GOAL OF THE EXERCISE => Transcribe the listing exactly as written. Leave the images out.

────────────────────

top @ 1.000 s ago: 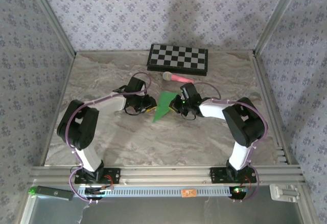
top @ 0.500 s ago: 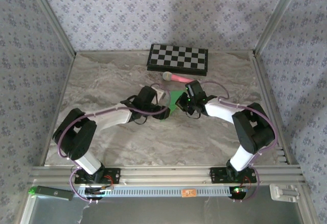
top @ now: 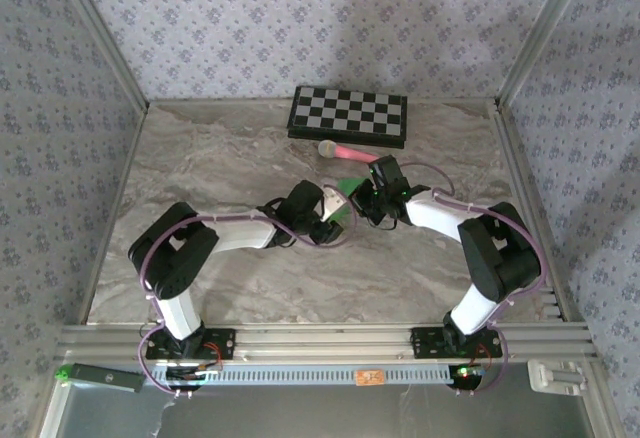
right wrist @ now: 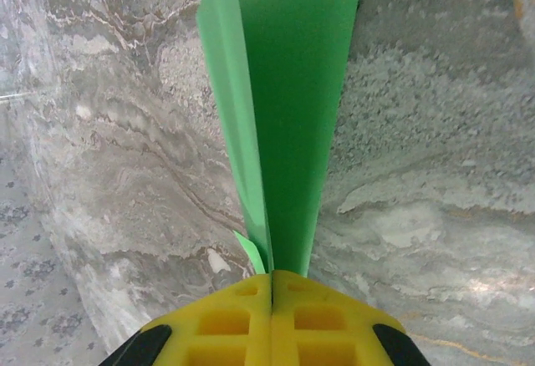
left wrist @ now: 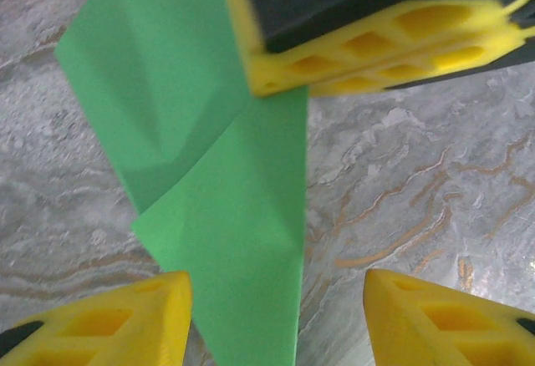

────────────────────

COMPLETED TASK =>
top @ 1.000 s ago: 
top @ 0.500 s ago: 
top @ now: 
right wrist @ now: 
left wrist @ now: 

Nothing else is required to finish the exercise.